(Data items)
•••

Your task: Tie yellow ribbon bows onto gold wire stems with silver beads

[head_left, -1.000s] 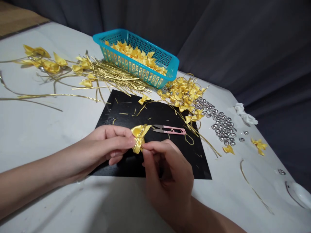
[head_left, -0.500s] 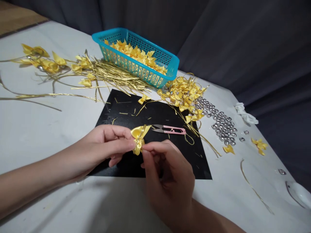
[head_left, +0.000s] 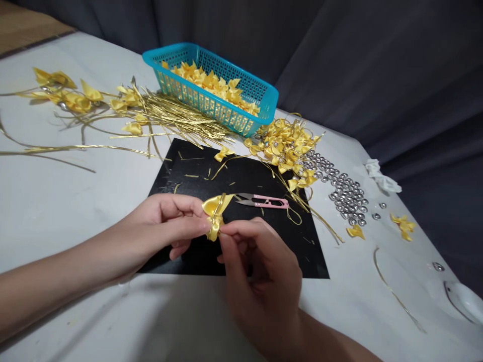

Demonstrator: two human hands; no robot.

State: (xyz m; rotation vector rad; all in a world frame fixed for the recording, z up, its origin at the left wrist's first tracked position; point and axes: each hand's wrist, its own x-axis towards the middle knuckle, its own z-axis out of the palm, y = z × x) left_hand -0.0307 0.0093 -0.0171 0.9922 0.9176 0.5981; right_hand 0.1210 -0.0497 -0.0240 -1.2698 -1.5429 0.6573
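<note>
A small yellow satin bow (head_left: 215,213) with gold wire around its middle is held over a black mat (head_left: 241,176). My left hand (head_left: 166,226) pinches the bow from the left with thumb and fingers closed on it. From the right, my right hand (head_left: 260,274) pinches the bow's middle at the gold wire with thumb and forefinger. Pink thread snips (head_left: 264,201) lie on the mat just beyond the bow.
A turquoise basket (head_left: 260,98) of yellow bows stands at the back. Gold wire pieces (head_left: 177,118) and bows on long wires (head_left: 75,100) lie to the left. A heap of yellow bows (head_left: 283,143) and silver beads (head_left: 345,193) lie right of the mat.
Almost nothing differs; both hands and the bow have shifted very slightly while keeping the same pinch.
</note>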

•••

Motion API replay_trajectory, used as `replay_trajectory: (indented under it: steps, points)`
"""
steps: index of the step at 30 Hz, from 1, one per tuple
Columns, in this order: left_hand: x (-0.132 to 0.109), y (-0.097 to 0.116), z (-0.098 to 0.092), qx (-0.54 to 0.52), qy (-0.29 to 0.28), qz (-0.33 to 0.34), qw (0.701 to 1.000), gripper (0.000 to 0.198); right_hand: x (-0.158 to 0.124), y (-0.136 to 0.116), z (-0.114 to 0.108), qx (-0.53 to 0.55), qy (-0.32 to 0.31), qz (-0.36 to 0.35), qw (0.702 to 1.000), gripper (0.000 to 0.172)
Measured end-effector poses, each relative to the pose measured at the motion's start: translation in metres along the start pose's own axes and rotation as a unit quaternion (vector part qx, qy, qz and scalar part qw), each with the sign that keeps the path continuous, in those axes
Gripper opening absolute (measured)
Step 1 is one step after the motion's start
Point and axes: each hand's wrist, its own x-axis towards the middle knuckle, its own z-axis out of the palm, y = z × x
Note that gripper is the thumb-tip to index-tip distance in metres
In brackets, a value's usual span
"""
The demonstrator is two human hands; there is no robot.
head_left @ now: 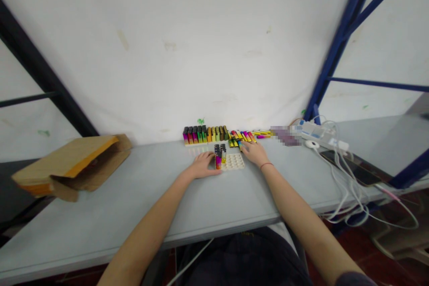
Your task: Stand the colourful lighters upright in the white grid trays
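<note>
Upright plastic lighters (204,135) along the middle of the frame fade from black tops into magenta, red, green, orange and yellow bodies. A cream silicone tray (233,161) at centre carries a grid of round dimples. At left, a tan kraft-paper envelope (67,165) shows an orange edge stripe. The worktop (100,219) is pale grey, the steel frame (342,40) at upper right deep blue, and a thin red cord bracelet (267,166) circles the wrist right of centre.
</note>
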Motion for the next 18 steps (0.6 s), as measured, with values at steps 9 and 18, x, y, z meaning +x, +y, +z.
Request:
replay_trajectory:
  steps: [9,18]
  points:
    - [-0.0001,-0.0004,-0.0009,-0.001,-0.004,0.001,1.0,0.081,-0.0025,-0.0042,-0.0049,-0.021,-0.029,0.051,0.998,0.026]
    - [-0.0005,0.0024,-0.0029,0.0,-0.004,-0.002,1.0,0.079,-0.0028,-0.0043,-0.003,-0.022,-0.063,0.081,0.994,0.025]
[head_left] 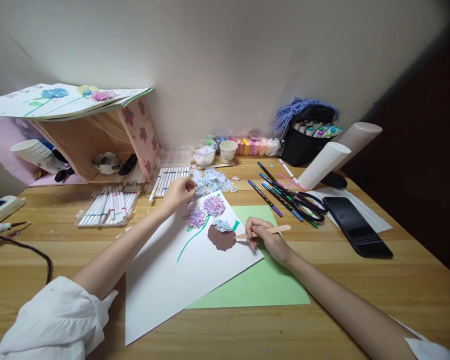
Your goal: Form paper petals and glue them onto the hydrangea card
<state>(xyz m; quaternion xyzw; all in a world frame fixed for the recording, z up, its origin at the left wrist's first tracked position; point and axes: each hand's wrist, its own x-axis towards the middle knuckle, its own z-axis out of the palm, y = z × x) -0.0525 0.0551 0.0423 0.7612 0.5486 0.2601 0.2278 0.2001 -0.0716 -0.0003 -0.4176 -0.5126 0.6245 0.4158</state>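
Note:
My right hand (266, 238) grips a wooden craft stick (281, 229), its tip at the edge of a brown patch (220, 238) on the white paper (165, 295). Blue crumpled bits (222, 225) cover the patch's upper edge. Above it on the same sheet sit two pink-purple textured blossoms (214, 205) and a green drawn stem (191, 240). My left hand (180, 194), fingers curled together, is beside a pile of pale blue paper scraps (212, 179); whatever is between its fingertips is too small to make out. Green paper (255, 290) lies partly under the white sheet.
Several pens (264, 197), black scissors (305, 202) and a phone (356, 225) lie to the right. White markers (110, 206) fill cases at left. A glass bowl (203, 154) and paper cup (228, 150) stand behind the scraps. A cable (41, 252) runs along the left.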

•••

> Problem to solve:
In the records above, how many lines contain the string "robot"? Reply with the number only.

> Answer area:
2